Instructions to follow: Return the records exactly, from the first line through the "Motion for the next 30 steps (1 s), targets" line.

Input data:

━━━━━━━━━━━━━━━━━━━━━━━━━━━━━━

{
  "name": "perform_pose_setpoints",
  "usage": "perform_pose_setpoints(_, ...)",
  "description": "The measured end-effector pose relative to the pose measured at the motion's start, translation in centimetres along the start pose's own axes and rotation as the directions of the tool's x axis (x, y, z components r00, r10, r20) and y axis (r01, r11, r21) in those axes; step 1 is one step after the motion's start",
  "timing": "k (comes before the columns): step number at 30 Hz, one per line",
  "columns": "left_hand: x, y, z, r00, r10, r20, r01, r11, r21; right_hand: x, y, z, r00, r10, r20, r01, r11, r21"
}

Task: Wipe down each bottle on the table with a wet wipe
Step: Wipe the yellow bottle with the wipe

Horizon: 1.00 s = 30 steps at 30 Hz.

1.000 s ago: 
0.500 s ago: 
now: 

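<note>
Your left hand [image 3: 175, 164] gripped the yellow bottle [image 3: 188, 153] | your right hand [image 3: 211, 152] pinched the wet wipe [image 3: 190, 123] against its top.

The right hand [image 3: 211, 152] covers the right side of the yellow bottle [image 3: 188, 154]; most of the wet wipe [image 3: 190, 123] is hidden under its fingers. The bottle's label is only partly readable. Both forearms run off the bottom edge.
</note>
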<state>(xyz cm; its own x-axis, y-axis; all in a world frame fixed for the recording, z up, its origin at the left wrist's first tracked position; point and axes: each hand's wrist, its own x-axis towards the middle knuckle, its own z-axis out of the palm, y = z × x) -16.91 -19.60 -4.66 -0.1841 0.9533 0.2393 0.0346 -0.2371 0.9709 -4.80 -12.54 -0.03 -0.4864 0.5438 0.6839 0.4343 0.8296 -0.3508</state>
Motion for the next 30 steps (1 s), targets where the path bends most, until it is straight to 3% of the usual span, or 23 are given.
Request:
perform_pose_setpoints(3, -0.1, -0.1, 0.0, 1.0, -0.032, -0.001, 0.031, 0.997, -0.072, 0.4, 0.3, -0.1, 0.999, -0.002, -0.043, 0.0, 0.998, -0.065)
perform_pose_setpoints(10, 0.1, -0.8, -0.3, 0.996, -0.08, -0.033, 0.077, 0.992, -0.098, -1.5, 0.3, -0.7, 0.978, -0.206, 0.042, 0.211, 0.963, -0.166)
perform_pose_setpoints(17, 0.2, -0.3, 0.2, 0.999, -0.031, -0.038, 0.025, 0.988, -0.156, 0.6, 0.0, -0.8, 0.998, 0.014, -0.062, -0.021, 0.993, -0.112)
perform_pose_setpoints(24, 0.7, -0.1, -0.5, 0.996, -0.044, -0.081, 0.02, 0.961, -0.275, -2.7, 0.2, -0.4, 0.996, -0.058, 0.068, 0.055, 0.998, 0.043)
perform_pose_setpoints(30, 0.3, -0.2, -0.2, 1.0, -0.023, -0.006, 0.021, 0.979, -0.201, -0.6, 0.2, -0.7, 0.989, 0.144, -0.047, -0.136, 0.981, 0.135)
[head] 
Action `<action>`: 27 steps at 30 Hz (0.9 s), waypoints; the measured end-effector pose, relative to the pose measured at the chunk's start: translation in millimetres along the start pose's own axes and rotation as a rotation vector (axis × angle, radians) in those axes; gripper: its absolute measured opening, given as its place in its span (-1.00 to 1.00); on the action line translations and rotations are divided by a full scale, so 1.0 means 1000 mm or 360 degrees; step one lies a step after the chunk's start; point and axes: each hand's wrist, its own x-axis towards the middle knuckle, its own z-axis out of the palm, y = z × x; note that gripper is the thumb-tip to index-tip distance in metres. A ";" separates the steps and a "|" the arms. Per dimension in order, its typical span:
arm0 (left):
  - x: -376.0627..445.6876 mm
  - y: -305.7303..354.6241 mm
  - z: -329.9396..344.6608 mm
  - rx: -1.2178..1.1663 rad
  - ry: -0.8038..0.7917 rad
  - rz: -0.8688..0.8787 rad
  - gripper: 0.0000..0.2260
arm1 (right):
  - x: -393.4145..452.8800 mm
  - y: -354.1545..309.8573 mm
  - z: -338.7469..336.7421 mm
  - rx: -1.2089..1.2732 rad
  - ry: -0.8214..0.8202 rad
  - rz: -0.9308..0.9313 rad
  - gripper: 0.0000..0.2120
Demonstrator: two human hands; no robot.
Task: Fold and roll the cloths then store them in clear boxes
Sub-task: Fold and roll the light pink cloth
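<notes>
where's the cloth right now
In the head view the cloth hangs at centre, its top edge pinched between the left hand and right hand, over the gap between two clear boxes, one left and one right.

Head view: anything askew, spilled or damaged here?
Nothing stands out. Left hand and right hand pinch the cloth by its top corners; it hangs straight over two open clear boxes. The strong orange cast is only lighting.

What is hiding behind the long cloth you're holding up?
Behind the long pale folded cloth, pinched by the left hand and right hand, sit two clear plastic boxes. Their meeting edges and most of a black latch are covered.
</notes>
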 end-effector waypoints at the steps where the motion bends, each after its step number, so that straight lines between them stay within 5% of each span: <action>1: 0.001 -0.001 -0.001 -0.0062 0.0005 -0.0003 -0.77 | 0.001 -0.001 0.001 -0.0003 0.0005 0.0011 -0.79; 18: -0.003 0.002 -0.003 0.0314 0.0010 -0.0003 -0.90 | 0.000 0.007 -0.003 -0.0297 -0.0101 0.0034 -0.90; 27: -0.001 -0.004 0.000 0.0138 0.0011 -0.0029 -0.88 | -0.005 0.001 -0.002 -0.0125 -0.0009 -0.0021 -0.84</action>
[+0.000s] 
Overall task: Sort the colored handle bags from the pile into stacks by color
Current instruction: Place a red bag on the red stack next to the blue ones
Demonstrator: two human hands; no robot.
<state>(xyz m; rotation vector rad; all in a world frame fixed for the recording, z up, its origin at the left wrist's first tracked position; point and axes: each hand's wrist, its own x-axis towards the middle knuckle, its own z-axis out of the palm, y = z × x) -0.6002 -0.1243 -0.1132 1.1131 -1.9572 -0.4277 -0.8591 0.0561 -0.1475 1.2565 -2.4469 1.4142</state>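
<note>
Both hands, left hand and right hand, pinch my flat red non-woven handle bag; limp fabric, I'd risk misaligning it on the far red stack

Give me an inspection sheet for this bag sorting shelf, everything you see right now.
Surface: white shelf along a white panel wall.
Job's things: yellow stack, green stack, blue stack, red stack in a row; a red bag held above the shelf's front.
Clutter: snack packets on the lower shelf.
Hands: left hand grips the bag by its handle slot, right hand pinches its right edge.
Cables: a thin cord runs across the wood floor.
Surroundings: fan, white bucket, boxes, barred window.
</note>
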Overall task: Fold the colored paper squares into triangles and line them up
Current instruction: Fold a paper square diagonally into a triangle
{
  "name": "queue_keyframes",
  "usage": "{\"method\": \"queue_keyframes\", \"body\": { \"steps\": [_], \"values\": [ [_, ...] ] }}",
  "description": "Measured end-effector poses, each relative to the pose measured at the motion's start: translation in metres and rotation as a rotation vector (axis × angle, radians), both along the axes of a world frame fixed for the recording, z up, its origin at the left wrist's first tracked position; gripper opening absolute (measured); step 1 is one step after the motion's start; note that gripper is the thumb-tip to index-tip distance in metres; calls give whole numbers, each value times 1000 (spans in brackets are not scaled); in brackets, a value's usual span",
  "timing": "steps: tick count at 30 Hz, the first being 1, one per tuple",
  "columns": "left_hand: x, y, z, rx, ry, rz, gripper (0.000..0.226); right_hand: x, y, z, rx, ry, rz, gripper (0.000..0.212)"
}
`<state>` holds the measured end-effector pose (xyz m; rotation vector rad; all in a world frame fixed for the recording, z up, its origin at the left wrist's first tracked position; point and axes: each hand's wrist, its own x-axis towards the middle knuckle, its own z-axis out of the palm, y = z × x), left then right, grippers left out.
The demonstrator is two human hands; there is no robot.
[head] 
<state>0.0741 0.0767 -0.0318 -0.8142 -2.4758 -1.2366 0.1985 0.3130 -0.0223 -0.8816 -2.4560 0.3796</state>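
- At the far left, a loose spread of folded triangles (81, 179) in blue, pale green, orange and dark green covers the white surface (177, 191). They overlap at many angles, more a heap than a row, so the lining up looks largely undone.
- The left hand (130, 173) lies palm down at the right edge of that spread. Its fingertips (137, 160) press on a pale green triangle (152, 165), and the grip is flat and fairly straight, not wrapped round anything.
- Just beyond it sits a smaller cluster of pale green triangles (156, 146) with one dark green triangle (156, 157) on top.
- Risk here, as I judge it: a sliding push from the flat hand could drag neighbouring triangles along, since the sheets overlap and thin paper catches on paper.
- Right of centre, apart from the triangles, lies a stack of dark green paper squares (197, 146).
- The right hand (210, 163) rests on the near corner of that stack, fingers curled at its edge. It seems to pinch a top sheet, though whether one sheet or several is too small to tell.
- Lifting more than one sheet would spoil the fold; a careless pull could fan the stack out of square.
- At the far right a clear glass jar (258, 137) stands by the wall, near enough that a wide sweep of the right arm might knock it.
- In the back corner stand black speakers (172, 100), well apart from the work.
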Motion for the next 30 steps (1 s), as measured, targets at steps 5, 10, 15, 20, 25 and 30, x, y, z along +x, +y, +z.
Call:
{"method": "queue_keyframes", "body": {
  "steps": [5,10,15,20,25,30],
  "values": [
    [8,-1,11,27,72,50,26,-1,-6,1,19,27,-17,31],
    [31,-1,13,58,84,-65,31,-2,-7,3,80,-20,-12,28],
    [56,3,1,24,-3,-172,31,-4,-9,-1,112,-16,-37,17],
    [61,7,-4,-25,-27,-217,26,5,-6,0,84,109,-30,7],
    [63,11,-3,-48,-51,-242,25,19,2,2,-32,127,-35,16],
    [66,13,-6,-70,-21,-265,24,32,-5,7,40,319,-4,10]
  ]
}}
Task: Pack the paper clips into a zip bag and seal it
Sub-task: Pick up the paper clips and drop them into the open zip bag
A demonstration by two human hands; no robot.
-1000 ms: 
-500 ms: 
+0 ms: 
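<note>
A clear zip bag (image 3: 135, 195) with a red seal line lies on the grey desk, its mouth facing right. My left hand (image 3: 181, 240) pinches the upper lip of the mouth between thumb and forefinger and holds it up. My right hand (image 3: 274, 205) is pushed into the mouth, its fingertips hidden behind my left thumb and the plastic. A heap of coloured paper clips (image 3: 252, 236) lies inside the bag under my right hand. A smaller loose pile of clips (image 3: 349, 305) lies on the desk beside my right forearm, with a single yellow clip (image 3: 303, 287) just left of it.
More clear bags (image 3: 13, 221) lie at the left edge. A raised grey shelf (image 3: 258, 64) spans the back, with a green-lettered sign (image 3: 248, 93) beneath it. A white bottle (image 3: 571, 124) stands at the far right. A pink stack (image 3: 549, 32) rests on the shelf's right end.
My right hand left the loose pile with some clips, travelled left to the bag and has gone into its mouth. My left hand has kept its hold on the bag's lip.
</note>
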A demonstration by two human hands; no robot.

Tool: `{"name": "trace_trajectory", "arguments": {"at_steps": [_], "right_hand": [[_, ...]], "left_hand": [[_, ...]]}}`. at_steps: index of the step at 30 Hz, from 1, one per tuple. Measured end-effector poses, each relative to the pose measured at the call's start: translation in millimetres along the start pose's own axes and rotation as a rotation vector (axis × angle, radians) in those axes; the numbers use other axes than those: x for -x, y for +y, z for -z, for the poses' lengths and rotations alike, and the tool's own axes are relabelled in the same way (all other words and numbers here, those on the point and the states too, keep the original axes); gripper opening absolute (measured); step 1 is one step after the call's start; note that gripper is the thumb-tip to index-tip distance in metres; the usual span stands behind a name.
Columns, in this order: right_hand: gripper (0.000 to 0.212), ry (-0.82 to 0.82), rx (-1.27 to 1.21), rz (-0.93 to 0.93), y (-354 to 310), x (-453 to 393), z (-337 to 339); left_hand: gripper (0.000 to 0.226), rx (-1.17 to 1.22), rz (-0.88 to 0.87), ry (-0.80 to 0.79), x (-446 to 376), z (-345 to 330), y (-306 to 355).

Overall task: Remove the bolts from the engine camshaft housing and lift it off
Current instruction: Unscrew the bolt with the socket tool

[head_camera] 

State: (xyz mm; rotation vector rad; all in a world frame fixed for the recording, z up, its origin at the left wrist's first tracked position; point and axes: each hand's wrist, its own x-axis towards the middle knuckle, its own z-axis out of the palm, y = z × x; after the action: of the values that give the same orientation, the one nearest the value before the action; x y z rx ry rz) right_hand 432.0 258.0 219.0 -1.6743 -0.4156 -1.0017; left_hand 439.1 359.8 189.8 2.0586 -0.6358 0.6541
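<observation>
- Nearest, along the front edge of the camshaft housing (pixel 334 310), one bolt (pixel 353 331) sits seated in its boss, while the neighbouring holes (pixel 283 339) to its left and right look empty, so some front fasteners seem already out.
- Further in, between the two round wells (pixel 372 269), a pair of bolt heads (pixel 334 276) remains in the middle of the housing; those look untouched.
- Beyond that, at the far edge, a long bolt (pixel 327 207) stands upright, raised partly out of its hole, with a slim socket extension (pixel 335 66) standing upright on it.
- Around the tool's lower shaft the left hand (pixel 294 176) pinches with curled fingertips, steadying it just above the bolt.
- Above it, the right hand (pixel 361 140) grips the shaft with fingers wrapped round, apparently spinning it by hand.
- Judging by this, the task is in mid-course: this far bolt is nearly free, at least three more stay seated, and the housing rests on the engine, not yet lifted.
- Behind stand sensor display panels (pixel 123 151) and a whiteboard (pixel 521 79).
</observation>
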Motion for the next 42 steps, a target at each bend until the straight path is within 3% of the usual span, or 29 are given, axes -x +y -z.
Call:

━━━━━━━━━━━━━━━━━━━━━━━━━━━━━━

Solution to this task:
{
  "name": "perform_pose_setpoints",
  "usage": "perform_pose_setpoints(_, ...)",
  "description": "The measured end-effector pose relative to the pose measured at the motion's start, translation in centimetres along the start pose's own axes and rotation as the directions of the tool's x axis (x, y, z components r00, r10, r20) and y axis (r01, r11, r21) in those axes; step 1 is one step after the motion's start",
  "timing": "k (comes before the columns): step number at 30 Hz, one per line",
  "columns": "left_hand: x, y, z, r00, r10, r20, r01, r11, r21; right_hand: x, y, z, r00, r10, r20, r01, r11, r21"
}

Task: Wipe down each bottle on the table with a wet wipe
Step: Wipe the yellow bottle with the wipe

Horizon: 1.00 s = 30 steps at 30 Hz.

1.000 s ago: 
0.500 s ago: 
now: 

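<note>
Your left hand [image 3: 175, 164] gripped the yellow bottle [image 3: 188, 153] | your right hand [image 3: 211, 152] pinched the wet wipe [image 3: 190, 123] against its top.

The right hand [image 3: 211, 152] covers the right side of the yellow bottle [image 3: 188, 154]; most of the wet wipe [image 3: 190, 123] is hidden under its fingers. The bottle's label is only partly readable. Both forearms run off the bottom edge.
</note>
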<state>(xyz cm; its own x-axis, y-axis; all in a world frame fixed for the recording, z up, its origin at the left wrist's first tracked position; point and axes: each hand's wrist, its own x-axis towards the middle knuckle, its own z-axis out of the palm, y = z × x) -16.91 -19.60 -4.66 -0.1841 0.9533 0.2393 0.0346 -0.2371 0.9709 -4.80 -12.54 -0.03 -0.4864 0.5438 0.6839 0.4343 0.8296 -0.3508</state>
Motion for the next 30 steps (1 s), targets where the path bends most, until it is straight to 3% of the usual span, or 23 are given.

The response to this exercise is finished.